Technology is a funny thing. It’s as diverse as it is interesting. Like many other disciplines, the field of pharmacy technology offers a host of options for pretty much every taste. And not everyone considers all types of pharmacy technology interesting, which has become abundantly clear to me as I continue to meet more professionals in my field.

My opinions on certain key pharmacy and automation technologies are clearly in conflict with many of my friends and colleagues. It’s an odd thing being in the minority and it can drive someone to think their ideas are wrong. However, after serious consideration I realized that the main difference between many of my colleagues and myself is that I tend to be drawn toward hardware based technology while they are drawn toward software technology and regulatory affairs. While it’s true that I like playing with certain types of software, in general it doesn’t have much to offer.
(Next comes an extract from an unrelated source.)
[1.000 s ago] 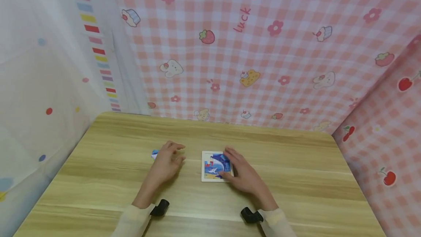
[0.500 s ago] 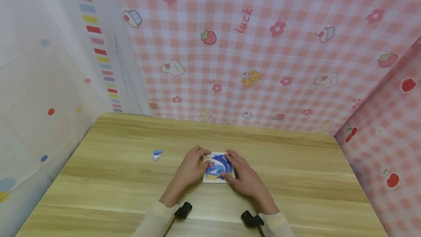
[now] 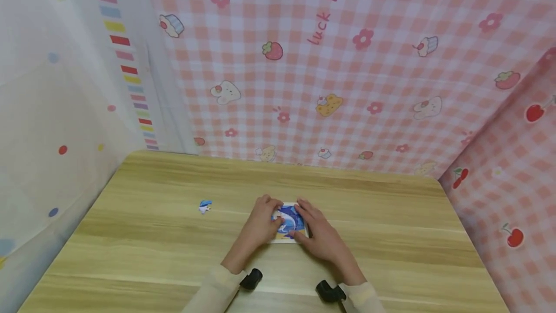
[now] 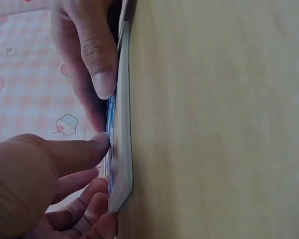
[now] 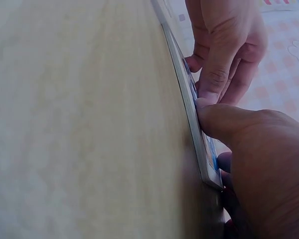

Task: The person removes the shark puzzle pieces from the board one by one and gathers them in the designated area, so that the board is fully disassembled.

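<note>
A small square jigsaw puzzle [image 3: 290, 221] in a white-edged tray lies on the table, its picture mostly blue with a dolphin. My left hand [image 3: 260, 223] covers its left side. In the left wrist view the left thumb [image 4: 82, 154] presses down on the picture, and the other fingers curl against the tray's edge. My right hand [image 3: 319, 231] holds the puzzle's right side, its fingers along the far right and its thumb on the near part. The right thumb [image 5: 229, 119] overlaps the left one in the right wrist view. The puzzle's upper left is hidden under the left hand.
One loose blue-and-white puzzle piece [image 3: 204, 206] lies to the left of the hands. The wooden table [image 3: 391, 235] meets a pink checked cloth [image 3: 304, 76] at its back edge. Black wrist mounts [image 3: 331, 291] sit on both sleeves.
My left hand has moved right from beside the loose piece onto the puzzle's left side, uncovering that piece. The right hand stays at the puzzle's right side.
</note>
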Available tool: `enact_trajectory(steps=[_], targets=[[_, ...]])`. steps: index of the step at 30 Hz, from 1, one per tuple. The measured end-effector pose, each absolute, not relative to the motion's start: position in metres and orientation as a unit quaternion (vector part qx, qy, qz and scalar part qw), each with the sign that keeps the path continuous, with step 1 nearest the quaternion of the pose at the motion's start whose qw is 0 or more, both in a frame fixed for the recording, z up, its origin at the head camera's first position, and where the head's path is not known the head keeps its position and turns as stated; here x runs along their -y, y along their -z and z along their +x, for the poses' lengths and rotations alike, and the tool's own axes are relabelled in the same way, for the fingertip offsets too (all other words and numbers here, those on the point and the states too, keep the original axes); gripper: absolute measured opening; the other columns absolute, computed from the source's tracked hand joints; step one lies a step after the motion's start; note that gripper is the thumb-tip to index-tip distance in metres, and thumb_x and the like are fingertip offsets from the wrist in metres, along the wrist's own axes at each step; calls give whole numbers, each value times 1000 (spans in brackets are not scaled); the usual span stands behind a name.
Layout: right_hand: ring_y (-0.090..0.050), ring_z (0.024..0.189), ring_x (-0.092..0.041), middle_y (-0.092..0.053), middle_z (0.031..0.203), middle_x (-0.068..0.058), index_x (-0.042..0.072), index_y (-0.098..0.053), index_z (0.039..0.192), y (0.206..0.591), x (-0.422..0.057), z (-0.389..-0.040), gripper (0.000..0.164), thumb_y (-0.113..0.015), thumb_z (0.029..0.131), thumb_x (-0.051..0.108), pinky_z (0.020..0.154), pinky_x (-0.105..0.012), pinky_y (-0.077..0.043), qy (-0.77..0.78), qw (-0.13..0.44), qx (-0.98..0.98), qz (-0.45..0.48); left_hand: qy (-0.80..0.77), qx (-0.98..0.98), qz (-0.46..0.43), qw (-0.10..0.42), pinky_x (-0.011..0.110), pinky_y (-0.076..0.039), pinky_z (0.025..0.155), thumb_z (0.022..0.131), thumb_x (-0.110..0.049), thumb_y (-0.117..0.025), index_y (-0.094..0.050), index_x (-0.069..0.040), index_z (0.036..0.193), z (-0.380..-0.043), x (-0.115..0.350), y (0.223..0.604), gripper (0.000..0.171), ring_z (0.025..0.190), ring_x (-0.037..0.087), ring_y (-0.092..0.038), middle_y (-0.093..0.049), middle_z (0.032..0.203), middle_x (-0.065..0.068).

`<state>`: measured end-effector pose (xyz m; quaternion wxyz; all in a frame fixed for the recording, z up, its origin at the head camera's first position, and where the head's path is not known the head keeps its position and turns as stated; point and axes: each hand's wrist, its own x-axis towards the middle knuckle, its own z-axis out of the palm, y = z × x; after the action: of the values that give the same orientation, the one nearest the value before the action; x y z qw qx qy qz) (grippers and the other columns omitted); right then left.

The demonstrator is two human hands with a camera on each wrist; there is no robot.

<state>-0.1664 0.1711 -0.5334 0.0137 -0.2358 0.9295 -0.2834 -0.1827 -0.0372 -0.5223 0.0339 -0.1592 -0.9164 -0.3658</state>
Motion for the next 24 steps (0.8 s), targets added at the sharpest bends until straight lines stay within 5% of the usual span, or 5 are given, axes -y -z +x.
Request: enact_trajectory(steps=[24], targets=[[-29, 155, -35, -31, 168, -8, 9, -43, 156, 532, -169, -166, 70, -70, 97, 36, 120, -59, -33, 286, 25, -931, -225, 393, 912, -119, 21, 44, -48, 89, 79, -1, -80, -75, 6, 114, -188, 30, 515, 35, 97, 30, -57, -70, 105, 19]])
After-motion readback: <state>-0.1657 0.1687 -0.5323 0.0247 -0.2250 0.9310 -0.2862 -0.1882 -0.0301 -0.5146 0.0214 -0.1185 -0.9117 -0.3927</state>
Thinking about how to make a piece of software easier to use might be interesting, but if you really think about it that is a gray area between software and hardware, i.e. user interface not necessarily software functionality. That’s probably some type of human engineering discipline to be sure, but I don’t have an official term. And let’s face it, regulatory affairs is simply boring. It’s a necessary evil in healthcare as every governmental agency thinks they need to regulate pharmacy and medicine with more rules then you can shake a stick at, but there really isn’t a while lot you can do with it besides learn it and use it.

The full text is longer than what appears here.